The trypsin inhibitors are virtually eliminated by heat, either dry roasting or cooking in water.  This is particularly true of the green pods, which have only 1/3 as much of these substances as the dry beans.

What is the bottom line?  Forget eating the dry beans.  Most of us cannot grow enough to do anything with them anyway.  If you do plan to eat your hyacinth beans, then plant the green-podded variety.  Most importantly, never eat the immature pods raw.  In addition, remember to cook them thoroughly!


Sources:

Committee on Food Protection, Food and Nutrition Board, National Research Council.  Toxicants Occurring Naturally in Foods.  Wash., D.C.:  National Academy of Sciences, 1973.


Deka, R. K.  and Sarkar C.R.  1990  “Nutrient composition and antinutritional factors in Dolichos lablab beans.”  Food Chemistry 38 (4) 239-246.


Devaraj, V.R.  and Manjunatha, N.H.  1995  “The effect of cooking on proteinase inhibitors of Dolichos lablab beans.” Plant Foods in Human Nutrition 42(2): 107-112. (abstract only)


Duke, James A.  Handbook of Legumes of Economic Importance.  New York:  Plenum, 1981.


Ensminger, A. H., et al, eds.  Foods and Nutrition Encyclopedia. 2nd ed.  Boca Raton: CRC Press, 1994.  2 vols.

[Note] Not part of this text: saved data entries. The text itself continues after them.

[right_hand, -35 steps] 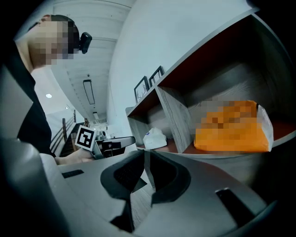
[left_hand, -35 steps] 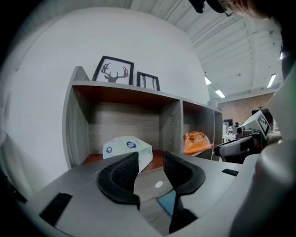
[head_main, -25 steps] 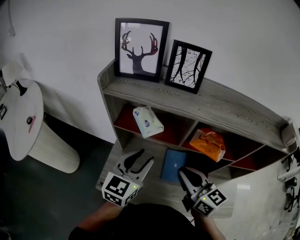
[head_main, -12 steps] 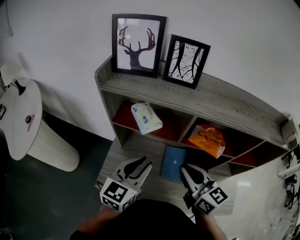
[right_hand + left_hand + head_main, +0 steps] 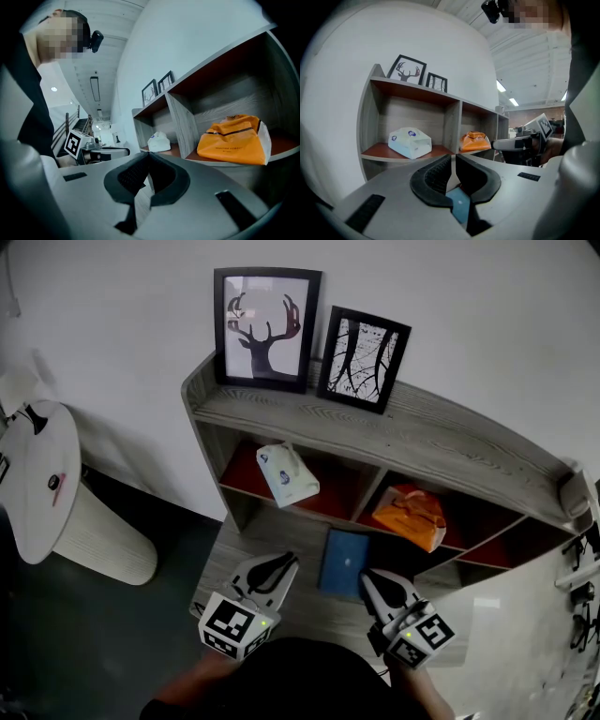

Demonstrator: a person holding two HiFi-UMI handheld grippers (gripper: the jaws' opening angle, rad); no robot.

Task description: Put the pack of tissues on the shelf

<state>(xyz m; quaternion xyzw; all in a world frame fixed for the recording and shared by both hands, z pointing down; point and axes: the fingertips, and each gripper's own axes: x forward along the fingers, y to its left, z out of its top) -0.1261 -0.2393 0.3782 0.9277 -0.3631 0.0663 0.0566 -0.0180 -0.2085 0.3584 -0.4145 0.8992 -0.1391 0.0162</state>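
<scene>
Pack of tissues [image 5: 289, 474] on shelf [image 5: 422, 451] ahead of left gripper [image 5: 284, 561], whose empty jaws have just been closing, now nearly together; right gripper [image 5: 368, 577] pressed together, empty.

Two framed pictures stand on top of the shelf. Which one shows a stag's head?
The larger frame, on the left in the head view; the smaller right frame shows only branching lines.
</scene>
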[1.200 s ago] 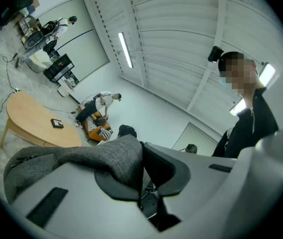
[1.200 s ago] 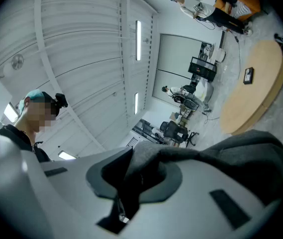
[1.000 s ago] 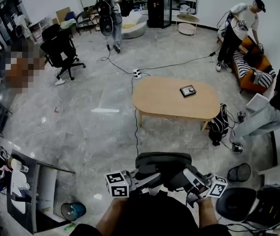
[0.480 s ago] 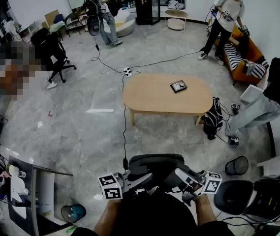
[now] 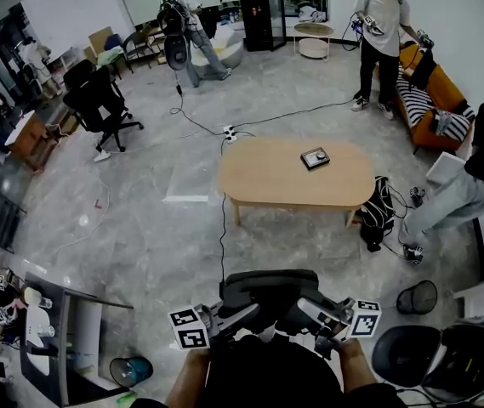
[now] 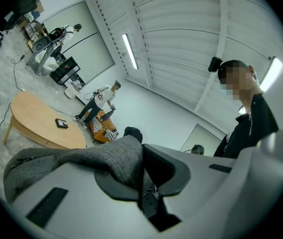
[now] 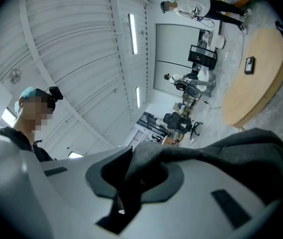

Purseglove, J.W.  Tropical Crops:  Dicolyledons.  v.2 .  London, Longmans,

1968.


Vijayakumari, K. et al. 1995. “Effects of various hydrothermal treatments on certain antinutritional compounds in the seeds of the tribal pulse, Dolichos lablab, var. vulgaris L.”  Plant Foods in Human Nutrition 48(1) 17-29: 17-29.  (abstract only)


Author’s Note:  I wrote an earlier version of this article 10 years ago when I saw a piece by a local garden writer, which stated that hyacinth beans are poisonous.  I knew from my experience in Hawaii that people were eating them without ill effects, so I did the required research and came up with this piece, which looks at the individual antinutrients and toxic substances contained in this bean.